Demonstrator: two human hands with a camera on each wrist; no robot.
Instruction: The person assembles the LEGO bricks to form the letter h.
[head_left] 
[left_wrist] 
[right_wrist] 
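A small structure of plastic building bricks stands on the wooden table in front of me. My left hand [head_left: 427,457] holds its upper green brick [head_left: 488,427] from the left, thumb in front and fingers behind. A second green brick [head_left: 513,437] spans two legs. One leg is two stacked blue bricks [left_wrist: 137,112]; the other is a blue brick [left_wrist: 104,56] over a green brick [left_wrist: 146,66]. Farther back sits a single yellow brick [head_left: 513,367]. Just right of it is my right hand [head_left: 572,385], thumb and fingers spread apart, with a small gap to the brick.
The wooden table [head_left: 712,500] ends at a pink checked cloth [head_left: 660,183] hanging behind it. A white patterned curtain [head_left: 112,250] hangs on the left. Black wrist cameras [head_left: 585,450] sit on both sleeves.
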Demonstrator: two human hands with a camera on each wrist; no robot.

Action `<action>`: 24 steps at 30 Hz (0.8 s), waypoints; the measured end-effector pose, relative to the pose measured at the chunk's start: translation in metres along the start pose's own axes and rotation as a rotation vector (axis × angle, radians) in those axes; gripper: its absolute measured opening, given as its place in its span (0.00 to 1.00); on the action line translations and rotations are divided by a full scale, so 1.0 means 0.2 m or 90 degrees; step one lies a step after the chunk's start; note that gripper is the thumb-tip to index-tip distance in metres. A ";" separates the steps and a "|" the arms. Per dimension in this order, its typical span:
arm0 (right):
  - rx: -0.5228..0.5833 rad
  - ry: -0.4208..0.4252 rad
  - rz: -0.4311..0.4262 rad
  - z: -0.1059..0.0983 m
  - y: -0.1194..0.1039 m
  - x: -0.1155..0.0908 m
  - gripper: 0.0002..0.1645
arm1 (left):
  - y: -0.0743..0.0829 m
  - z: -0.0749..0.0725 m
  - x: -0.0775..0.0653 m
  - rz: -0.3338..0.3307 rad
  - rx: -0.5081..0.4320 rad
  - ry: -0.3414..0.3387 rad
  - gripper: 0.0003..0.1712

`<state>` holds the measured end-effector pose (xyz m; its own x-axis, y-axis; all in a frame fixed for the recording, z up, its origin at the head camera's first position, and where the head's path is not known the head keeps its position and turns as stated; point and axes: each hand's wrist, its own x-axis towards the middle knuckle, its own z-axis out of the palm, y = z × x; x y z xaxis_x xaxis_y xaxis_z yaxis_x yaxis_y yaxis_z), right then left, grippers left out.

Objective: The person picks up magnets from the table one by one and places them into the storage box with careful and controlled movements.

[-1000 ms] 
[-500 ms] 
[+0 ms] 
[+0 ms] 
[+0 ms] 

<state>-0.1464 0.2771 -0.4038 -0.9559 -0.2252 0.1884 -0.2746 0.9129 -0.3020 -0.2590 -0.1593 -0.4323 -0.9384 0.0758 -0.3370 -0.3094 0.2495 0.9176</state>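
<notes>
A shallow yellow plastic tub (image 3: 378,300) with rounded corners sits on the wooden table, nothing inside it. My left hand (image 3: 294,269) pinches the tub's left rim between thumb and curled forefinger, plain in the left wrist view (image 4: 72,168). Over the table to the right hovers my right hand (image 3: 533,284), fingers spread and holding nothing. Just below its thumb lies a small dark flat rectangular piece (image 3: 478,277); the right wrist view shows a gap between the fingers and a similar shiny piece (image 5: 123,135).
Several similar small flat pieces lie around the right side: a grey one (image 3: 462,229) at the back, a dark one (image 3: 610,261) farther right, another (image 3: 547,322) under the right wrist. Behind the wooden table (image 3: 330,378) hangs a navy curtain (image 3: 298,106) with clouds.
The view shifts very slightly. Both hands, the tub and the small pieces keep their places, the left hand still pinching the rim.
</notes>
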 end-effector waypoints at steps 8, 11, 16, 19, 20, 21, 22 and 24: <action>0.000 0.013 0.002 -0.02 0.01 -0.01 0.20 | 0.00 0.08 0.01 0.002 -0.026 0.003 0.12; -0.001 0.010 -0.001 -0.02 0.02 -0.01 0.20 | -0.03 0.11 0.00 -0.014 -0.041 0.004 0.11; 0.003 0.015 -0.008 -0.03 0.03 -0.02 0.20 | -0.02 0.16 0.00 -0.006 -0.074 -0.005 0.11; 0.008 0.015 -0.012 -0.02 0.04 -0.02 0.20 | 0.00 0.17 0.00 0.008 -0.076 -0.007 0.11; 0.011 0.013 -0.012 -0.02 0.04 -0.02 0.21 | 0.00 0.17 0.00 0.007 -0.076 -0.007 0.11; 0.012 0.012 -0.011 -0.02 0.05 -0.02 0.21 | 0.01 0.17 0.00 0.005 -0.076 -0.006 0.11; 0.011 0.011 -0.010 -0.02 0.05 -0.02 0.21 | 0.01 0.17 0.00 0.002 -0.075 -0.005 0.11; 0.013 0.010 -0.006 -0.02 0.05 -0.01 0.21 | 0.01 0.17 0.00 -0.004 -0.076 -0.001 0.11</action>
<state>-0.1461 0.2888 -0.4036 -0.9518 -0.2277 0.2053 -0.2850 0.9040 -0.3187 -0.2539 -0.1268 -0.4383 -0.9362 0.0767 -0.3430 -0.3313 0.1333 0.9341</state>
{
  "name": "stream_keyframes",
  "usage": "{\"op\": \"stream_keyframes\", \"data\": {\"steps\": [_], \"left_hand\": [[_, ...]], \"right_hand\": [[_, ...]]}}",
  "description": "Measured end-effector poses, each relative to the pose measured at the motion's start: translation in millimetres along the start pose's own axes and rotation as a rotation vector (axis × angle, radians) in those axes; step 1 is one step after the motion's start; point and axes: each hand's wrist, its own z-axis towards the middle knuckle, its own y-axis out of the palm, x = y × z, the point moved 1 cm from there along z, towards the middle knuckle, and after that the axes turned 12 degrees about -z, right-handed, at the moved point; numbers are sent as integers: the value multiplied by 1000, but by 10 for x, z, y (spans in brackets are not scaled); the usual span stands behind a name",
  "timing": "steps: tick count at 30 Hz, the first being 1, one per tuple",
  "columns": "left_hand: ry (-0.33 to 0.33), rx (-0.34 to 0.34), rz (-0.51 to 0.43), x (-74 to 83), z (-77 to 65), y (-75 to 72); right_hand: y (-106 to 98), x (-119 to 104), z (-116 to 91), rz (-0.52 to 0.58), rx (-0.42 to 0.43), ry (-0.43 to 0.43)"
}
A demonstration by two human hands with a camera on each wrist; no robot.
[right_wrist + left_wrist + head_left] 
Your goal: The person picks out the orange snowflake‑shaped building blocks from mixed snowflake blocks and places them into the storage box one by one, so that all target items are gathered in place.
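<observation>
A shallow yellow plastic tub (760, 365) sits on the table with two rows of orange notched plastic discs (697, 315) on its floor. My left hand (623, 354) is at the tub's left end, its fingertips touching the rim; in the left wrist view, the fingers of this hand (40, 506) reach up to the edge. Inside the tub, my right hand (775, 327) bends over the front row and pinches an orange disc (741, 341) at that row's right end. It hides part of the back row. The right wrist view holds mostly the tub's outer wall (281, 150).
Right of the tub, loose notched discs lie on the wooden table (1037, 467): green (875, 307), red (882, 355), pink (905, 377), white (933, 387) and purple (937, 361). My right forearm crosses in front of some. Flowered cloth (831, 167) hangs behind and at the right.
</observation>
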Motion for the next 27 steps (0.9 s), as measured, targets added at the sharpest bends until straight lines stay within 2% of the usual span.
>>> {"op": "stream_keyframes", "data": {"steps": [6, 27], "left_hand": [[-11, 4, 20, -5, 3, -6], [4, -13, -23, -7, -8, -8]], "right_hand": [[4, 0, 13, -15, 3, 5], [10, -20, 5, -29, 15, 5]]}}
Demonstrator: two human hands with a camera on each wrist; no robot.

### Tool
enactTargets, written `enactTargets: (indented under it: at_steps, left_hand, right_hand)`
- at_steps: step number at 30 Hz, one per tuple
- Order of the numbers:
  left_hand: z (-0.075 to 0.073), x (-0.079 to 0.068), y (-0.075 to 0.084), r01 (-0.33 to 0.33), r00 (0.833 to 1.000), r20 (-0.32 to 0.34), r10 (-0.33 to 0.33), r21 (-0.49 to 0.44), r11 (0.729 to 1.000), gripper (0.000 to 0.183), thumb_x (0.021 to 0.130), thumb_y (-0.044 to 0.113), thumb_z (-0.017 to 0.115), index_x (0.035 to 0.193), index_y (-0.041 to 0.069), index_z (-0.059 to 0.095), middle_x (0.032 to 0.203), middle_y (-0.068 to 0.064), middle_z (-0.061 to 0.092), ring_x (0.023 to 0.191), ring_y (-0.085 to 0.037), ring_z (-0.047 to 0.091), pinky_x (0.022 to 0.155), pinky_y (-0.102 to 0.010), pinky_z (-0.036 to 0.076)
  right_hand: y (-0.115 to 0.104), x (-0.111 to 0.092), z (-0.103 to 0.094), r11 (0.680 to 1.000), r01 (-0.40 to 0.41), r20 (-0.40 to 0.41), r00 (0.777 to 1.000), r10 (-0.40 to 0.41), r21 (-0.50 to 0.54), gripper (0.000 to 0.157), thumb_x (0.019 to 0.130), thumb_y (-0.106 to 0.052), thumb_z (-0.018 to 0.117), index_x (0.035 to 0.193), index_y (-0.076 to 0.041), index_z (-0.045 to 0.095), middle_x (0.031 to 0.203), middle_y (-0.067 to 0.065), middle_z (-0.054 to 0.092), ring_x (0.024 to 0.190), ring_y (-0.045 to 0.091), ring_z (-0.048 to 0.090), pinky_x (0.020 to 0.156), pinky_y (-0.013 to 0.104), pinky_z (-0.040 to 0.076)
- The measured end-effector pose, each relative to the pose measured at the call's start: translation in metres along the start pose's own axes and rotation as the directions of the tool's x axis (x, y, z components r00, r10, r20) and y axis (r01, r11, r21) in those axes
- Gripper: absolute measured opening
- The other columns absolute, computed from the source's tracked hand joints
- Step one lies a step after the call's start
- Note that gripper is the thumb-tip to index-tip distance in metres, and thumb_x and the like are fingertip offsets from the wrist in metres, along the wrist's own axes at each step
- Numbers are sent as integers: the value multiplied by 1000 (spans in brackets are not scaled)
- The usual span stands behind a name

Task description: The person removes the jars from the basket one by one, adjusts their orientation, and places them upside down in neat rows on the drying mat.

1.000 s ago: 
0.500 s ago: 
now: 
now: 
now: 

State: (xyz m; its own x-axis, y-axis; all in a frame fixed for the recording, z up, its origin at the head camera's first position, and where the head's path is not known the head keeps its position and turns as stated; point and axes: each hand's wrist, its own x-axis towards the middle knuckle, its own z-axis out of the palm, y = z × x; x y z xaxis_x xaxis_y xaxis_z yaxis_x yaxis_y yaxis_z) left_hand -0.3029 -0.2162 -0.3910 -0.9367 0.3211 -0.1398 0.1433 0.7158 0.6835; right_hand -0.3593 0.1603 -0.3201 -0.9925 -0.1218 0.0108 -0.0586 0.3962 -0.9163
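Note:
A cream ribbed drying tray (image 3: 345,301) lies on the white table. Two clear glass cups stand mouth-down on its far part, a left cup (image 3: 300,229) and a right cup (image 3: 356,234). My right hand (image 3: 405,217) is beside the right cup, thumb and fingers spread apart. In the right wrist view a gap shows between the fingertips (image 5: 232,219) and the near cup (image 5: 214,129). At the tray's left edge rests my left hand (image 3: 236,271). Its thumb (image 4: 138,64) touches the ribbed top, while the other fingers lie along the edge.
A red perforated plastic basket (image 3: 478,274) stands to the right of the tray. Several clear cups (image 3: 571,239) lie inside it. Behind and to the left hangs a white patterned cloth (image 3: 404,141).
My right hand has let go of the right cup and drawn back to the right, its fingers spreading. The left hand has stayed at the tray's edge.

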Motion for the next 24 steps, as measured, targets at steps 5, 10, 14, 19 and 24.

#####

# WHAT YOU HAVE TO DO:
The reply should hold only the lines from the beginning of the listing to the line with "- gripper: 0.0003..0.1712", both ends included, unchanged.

# RESULT BELOW:
Demonstrator: two human hands with a camera on each wrist; no robot.
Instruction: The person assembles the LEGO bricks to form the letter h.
[head_left] 
[left_wrist] 
[right_wrist] 
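A small structure of plastic building bricks stands on the wooden table in front of me. My left hand [head_left: 427,457] holds its upper green brick [head_left: 488,427] from the left, thumb in front and fingers behind. A second green brick [head_left: 513,437] spans two legs. One leg is two stacked blue bricks [left_wrist: 137,112]; the other is a blue brick [left_wrist: 104,56] over a green brick [left_wrist: 146,66]. Farther back sits a single yellow brick [head_left: 513,367]. Just right of it is my right hand [head_left: 572,385], thumb and fingers spread apart, with a small gap to the brick.
The wooden table [head_left: 712,500] ends at a pink checked cloth [head_left: 660,183] hanging behind it. A white patterned curtain [head_left: 112,250] hangs on the left. Black wrist cameras [head_left: 585,450] sit on both sleeves.
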Demonstrator: two human hands with a camera on each wrist; no robot.

Action `<action>`: 24 steps at 30 Hz (0.8 s), waypoints; the measured end-effector pose, relative to the pose measured at the chunk's start: translation in metres along the start pose's own axes and rotation as a rotation vector (axis × angle, radians) in those axes; gripper: its absolute measured opening, given as its place in its span (0.00 to 1.00); on the action line translations and rotations are divided by a full scale, so 1.0 means 0.2 m or 90 degrees; step one lies a step after the chunk's start; note that gripper is the thumb-tip to index-tip distance in metres. A ";" separates the steps and a "|" the arms. Per dimension in this order, its typical span:
arm0 (right):
  - rx: -0.5228..0.5833 rad
  - ry: -0.4208..0.4252 rad
  - rz: -0.4311..0.4262 rad
  - z: -0.1059..0.0983 m
  - y: -0.1194..0.1039 m
  - x: -0.1155..0.0908 m
  - gripper: 0.0002..0.1645
arm1 (left):
  - y: -0.0743..0.0829 m
  - z: -0.0749..0.0725 m
  - x: -0.0775..0.0653 m
  - rz: -0.3338..0.3307 rad
  - rx: -0.5081..0.4320 rad
  - ry: -0.3414..0.3387 rad
  - gripper: 0.0003..0.1712

This response is now finished.